An expanse of sand as magnificent as it is deadly. The desert zone in northern Niger continues to be the backdrop for human tragedies unfolding far from Western attention. While media focus regularly falls on Mediterranean shipwrecks, crossing the Sahara is increasingly proving to be an equally fatal stage for thousands of exiles.
The year 2025 was no exception to this grim pattern. Data compiled by the alert network Alarme Phone Sahara indicates that at least 35 people lost their lives in the Nigerien desert over the past year. Humanitarian actors on the ground unanimously describe this toll as “partial” and significantly underestimated, as the territory’s vastness makes victim counts extremely complex.
A perilous route
For nationals from West Africa—Mali, Guinea, Senegal, and Burkina Faso—who aim to reach Libya or Algeria with Europe as their ultimate goal, the town of Agadez is the last urban stop. Beyond it lies the hell of Ténéré.
The causes of these serial deaths remain tragically consistent year after year:
- Mechanical breakdowns: Overloaded and poorly maintained pickups frequently break down in the middle of nowhere.
- Abandonment by smugglers: Fearing military patrols, some smuggling networks do not hesitate to leave migrants stranded in the desert to evade checks.
- Extreme conditions: Without landmarks, under temperatures approaching 50°C, severe dehydration and exhaustion kill within tens of hours.
“The desert shows no mercy. When a vehicle breaks down and water supplies run out, life expectancy is measured in hours. Many bodies are buried by the wind before anyone can raise an alarm,” confides a local activist speaking on condition of anonymity.

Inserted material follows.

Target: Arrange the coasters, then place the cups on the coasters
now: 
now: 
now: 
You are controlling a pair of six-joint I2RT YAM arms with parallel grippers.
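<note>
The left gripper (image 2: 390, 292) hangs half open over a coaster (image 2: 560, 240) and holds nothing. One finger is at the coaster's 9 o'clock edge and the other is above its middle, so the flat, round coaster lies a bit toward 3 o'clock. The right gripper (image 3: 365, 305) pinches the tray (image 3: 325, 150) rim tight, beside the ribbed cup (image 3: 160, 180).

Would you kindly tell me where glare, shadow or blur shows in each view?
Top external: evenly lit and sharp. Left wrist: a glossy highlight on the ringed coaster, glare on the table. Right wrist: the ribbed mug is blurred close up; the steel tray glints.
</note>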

The perverse effect of security policies
For human rights organisations, this silent massacre is a direct consequence of the criminalisation of migration routes. Despite the junta in Niamey repealing the 2015 law that criminalised migrant smuggling in late 2023, the routes have remained clandestine and increasingly dangerous.
To avoid roads monitored by Nigerien security forces, smugglers take more remote detours, drastically increasing the risk of getting lost.
Civil society’s alarm
Faced with the emergency, organisations such as Alarme Phone Sahara attempt to document these tragedies and issue alerts to save lives through local watch networks. However, a lack of resources and restricted access to certain military areas severely limit rescue efforts.
As long as the root causes of exile persist and legal migration pathways remain closed, Niger’s sand will continue to conceal the human cost of the quest for a better future. For families of victims, often left without news, the Nigerien desert remains an open wound—a place where their loved ones disappeared without a trace.